# Mariş's Theorem

During a literature search (to answer my MathOverflow question concerning symmetries of "ground states" in variational problems, I came across a very nice theorem due to Mihai Mariş. The theorem itself is, more than anything else, a statement about the geometry of Euclidean spaces. I will give a rather elementary write-up of (a special case of) the theorem here. (The proof presented here can equally well be applied to get the full strength of the theorem as presented in Maris's paper; I give just the special case for clarity of the discussion.)

Theorem    [Mariş; rough version]
Fix a $C^1(\mathbf{R})$ function $V$, and fixed a dimension $d \geq 2$. Let us study the constrained minimization problem where the functional to minimize is the energy functional $\int_{\mathbf{R}^d} |\nabla f|^2 ~\mathrm{d}x$, and the constraint is that $\int V(f) ~\mathrm{d}x$ is required to be a fixed constant.
Then a minimizer, should it exist, must be radially symmetric about some point $x_0$.
Remark
For motivation and historical context, see the MathOverflow question referenced above.
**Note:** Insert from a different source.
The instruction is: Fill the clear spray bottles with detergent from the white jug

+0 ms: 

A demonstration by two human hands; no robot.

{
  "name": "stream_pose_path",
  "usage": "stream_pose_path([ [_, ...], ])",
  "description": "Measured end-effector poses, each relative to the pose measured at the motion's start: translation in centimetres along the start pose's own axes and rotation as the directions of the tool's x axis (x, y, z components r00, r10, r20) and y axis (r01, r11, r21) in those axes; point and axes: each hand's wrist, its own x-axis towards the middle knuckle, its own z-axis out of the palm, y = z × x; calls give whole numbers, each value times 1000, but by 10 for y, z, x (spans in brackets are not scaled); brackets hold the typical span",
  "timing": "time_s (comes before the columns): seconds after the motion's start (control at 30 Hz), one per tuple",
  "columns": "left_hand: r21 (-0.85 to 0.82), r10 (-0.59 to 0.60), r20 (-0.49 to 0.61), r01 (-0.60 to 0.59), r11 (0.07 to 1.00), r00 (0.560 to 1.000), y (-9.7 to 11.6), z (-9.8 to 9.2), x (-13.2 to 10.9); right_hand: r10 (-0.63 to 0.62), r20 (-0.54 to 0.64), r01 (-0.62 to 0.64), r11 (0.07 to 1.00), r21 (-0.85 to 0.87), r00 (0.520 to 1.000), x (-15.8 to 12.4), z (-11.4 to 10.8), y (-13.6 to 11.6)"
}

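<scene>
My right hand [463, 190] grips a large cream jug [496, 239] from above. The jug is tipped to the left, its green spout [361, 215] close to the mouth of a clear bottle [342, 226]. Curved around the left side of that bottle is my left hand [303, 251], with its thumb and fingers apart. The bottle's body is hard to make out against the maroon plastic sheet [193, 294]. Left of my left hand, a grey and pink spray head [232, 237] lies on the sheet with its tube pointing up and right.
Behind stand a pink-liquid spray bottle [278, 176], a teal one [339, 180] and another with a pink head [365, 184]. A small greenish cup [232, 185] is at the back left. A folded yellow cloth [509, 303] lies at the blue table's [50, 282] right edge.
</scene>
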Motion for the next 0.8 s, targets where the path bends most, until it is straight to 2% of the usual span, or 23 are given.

The proof of Mariş's theorem boils down to mostly a statement about the geometry of the Euclidean spaces, using the following properties of minimizers:

1. Under suitable assumptions on the growth rate of $V$ near $\infty$, by using Lagrange multipliers we see that minimizers satisfy a semilinear elliptic partial differential equations, and by elliptic regularity the minimizers are always $C^{1,\alpha}$.
2. Given any minimizer, if we act on it with a symmetry of $\mathbf{R}^d$ we get another minimizer.
3. Given $f$ a minimizer: let $\Pi$ be a hyperplane such that the integral of $V(f)$ on each of the two halves partitioned by $\Pi$ are equal, then the integral of $|\nabla f|^2$ on each of the two halves are also equal. (For if not, replace $f$ on the larger half by its mirror image from the smaller half. This function is still in $W^{1,2}$ (it is continuous along $\Pi$), and this new function would have lower energy than $f$.)

These properties allow us to reduce Mariş's theorem to a statement about sets of $C^1$ functions on $\mathbf{R}^d$ satisfying certain closure properties with respect to a certain functional. We begin by first setting up the notation and formalizing the three properties above in a convenient-to-use way for the geometric argument.

## Notations

Throughout we let $\mathcal{Y}$ be a set of functions defined over $\mathbf{R}^d$ for some $d \geq 2$; this $\mathcal{Y}$ will be the domain of our functionals. We will denote by $\mathcal{X}$ a subset of $\mathcal{Y}$ to be described below.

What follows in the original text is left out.